Drawn as much by the terror in her voice as what she said, Roger leaned over the rail involuntarily. A dark shape hovered just below the surface, smooth and black, graceful as a bullet—and half the length of the ship. It kept pace for a few moments with the racing vessel, then was outdistanced and left behind.

“Shark,” Roger said, shaken in spite of himself. He gave the girl a small shake, to stop her steam-whistle screeches. “It’s no but a shark, hear? Ye ken what’s a shark, do ye not? We ate one, only last week!”

She had quit shrieking, but was still white-faced and wide-eyed, tender mouth quivering.

“You’re sure?” she said. “It—it wasna a Cirein Croin?”
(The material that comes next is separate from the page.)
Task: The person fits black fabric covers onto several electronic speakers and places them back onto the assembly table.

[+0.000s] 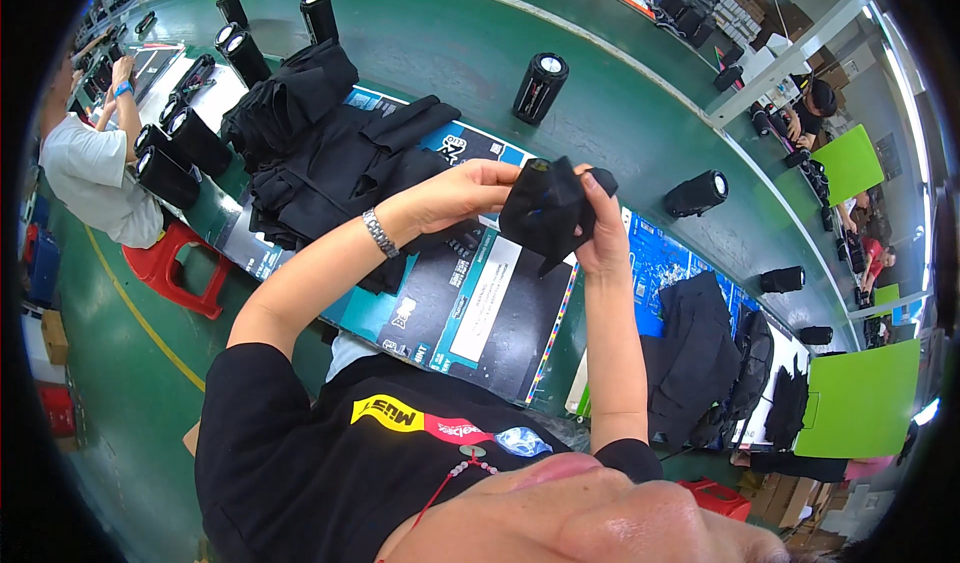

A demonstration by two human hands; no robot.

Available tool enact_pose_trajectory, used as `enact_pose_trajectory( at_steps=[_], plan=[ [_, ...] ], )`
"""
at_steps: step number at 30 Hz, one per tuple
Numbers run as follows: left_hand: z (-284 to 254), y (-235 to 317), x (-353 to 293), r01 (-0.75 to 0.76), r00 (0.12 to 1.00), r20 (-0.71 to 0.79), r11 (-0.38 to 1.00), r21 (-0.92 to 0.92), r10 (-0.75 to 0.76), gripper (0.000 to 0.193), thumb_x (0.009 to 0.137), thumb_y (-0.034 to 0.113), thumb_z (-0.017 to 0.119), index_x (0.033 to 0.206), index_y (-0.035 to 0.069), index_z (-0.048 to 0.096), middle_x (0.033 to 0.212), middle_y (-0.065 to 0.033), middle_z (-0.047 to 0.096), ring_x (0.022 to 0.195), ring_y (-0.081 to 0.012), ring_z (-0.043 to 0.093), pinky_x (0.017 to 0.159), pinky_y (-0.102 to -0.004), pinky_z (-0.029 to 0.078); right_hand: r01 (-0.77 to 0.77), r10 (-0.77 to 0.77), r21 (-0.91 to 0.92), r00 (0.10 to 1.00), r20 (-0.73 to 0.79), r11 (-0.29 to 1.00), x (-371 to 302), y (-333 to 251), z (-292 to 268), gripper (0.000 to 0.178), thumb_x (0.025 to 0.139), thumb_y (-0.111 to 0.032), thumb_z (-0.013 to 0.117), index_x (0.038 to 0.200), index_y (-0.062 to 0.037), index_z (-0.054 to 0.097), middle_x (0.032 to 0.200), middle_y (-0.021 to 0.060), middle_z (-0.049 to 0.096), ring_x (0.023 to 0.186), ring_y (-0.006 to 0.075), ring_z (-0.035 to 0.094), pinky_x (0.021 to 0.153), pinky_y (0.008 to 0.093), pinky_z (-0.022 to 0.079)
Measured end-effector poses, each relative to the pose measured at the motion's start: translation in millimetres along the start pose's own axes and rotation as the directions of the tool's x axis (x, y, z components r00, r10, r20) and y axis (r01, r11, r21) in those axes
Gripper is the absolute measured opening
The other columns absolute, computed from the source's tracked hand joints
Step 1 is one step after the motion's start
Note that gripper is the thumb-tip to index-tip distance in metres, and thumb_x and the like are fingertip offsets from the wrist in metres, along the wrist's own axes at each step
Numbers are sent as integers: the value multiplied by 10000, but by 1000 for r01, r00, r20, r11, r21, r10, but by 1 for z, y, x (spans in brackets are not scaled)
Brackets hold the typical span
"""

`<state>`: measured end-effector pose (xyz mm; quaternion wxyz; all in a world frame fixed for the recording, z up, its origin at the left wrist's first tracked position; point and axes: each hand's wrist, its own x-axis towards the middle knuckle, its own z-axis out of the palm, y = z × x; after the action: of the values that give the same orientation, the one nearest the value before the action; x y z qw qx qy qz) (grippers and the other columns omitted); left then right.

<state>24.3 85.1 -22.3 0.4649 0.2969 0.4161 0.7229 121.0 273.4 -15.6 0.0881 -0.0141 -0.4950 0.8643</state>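
Both my hands hold a piece of black fabric (pixel 543 213) up above the workbench. My left hand (pixel 465 195) pinches its left side, a metal watch band on the wrist. My right hand (pixel 604 225) grips the right side, thumb and fingers closed around the cloth. The fabric is folded, with a pointed corner hanging down; its inside is hidden. Below it lies a printed sheet (pixel 500 313) in black, white and teal. Left of my hands, a heap of black fabric pieces (pixel 310 153) is piled on the bench.
Black cylindrical speakers (pixel 541 89) stand along the green bench, one (pixel 696 194) lying to the right. More black fabric (pixel 690 353) rests on a blue printed sheet (pixel 655 263). At left, a person (pixel 95 163) works beside a red stool (pixel 180 268). A green panel (pixel 858 398) is at right.
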Motion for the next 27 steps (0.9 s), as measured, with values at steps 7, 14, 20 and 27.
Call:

“No,” Roger said gently, and gave her a dipper of water to drink, by herself. “Only a shark.” The biggest shark he had ever seen, with an air of blind ferocity that raised the hair on his forearms to see—but only a shark. They hung about the ship whenever her speed slowed, eager for the garbage and slops tossed overboard.

“Isobeàil!” An indignant cry summoned his erstwhile companion to come and lend a hand with the family chores. With dragging step and out-thrust lip, Isobeàil slouched off to help her mother with the water buckets, leaving Roger to finish his job without further distraction.
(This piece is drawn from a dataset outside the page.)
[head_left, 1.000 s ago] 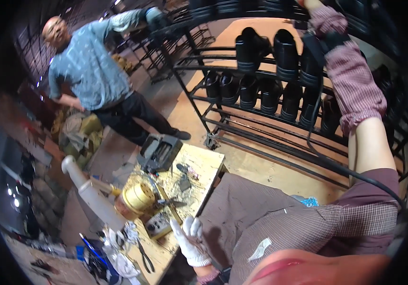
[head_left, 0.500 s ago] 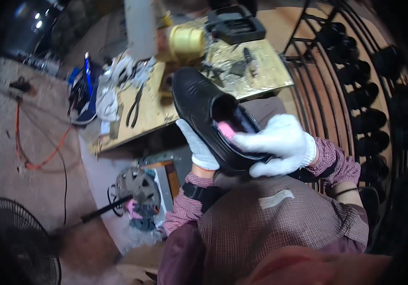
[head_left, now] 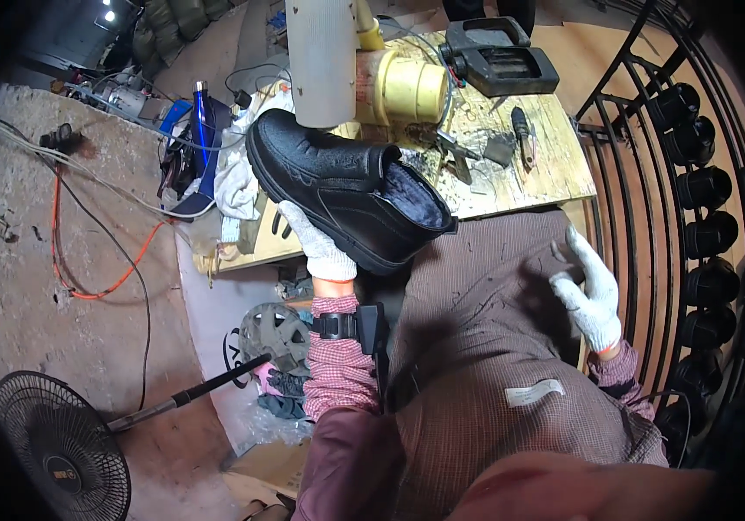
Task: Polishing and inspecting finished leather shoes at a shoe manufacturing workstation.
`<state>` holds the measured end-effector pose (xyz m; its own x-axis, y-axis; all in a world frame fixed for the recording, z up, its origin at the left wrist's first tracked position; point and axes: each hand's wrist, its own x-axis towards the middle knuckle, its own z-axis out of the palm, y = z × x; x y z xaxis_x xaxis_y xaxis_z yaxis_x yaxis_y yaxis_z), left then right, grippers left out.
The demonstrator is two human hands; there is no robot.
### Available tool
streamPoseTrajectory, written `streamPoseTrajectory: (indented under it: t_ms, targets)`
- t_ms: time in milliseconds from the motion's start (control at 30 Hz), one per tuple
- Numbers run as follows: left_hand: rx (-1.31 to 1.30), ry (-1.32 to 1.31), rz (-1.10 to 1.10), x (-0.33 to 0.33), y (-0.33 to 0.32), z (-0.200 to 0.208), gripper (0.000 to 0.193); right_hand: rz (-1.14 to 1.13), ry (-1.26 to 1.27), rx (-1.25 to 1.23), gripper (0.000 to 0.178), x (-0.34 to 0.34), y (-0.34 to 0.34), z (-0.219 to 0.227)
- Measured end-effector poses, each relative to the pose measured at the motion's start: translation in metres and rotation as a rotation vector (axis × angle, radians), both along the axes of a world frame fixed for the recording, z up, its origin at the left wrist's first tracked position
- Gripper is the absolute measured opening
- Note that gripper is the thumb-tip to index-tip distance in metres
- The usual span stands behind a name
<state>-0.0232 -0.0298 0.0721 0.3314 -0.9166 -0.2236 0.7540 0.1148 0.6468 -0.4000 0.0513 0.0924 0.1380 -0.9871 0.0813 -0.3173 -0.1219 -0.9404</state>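
Observation:
A black leather slip-on shoe (head_left: 329, 187) is held up over the near edge of the work table, its toe pointing to the upper left. My left hand (head_left: 316, 247), in a white knit glove, grips it from below along the sole; most of the fingers are hidden under the shoe. Dark fuzzy lining (head_left: 414, 201) shows in the shoe's opening, which faces up and right. My right hand (head_left: 594, 300), gloved the same way, is off to the right above my lap. Its fingers are spread and hold nothing.
Pliers-like tools and a screwdriver (head_left: 523, 139) lie on the wooden table (head_left: 563, 174), beside a yellow cylindrical fixture (head_left: 411, 89) and a black tray-like case (head_left: 502, 65). Black shoes fill the rack (head_left: 633, 204) at right. A fan (head_left: 60, 443) stands lower left; cables cross the floor.
My right hand has left the shoe's opening and moved right, its fingers spreading. The shoe has shifted left and turned in my left hand. The pink patch inside it no longer shows.

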Motion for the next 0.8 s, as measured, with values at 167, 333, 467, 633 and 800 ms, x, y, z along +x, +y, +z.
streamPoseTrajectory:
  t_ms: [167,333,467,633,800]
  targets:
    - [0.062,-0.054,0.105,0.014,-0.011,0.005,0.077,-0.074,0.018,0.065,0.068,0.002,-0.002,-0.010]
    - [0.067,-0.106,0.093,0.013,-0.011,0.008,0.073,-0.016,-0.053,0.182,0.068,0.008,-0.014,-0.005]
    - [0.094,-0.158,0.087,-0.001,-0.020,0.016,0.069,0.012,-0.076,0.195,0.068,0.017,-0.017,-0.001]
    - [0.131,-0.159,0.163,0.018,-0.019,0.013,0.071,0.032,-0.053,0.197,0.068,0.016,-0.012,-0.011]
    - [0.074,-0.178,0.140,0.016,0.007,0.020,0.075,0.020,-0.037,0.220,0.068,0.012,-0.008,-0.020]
No further distraction than his thoughts, at least. For the most part, he succeeded in forgetting that the Gloriana had nothing below her save leagues of empty water; that the ship was not, in fact, the small and solid island that it seemed, but instead no more than a fragile shell, at the mercy of forces that could crush her in moments—and everyone aboard.

Had the Phillip Alonzo reached port in safety? he wondered. Ships did sink, and fairly often; he’d read enough accounts of it. Having lived through the last three days, he could only be amazed that more of them didn’t sink. Well, and there was precisely nothing he could do about that prospect, except pray.

For those in peril on the deep, Lord, have mercy.

With sudden vividness, he understood exactly what the maker of that line had meant.

Finished, he dropped the dipper into the barrel and reached for a board to cover the open top; rats tended to fall in and drown otherwise. One of the women clutched him by the arm as he turned away. She gestured at the little boy she held, fussing against his mother’s neck.

“Mr. MacKenzie, might the Captain gie us a wee rub wi’ his ring? Our Gibbie has a touch o’ sore eyes from bein’ in the dark sae long.”

Roger hesitated, but then ridiculed himself. He, like the rest of the crew, tended to steer clear of Bonnet, but there was no reason to refuse the woman’s request; the Captain had obliged before with a rub of his gold ring, this being a popular remedy for sore eyes and inflammations.

“Yeah, sure,” he said, forgetting himself for a moment. “Come on.” The woman blinked in surprise, but followed him obediently. The Captain was on his quarterdeck, engaged in close conversation with the mate; Roger motioned to the woman to wait for a bit, and she nodded, shrinking modestly behind him.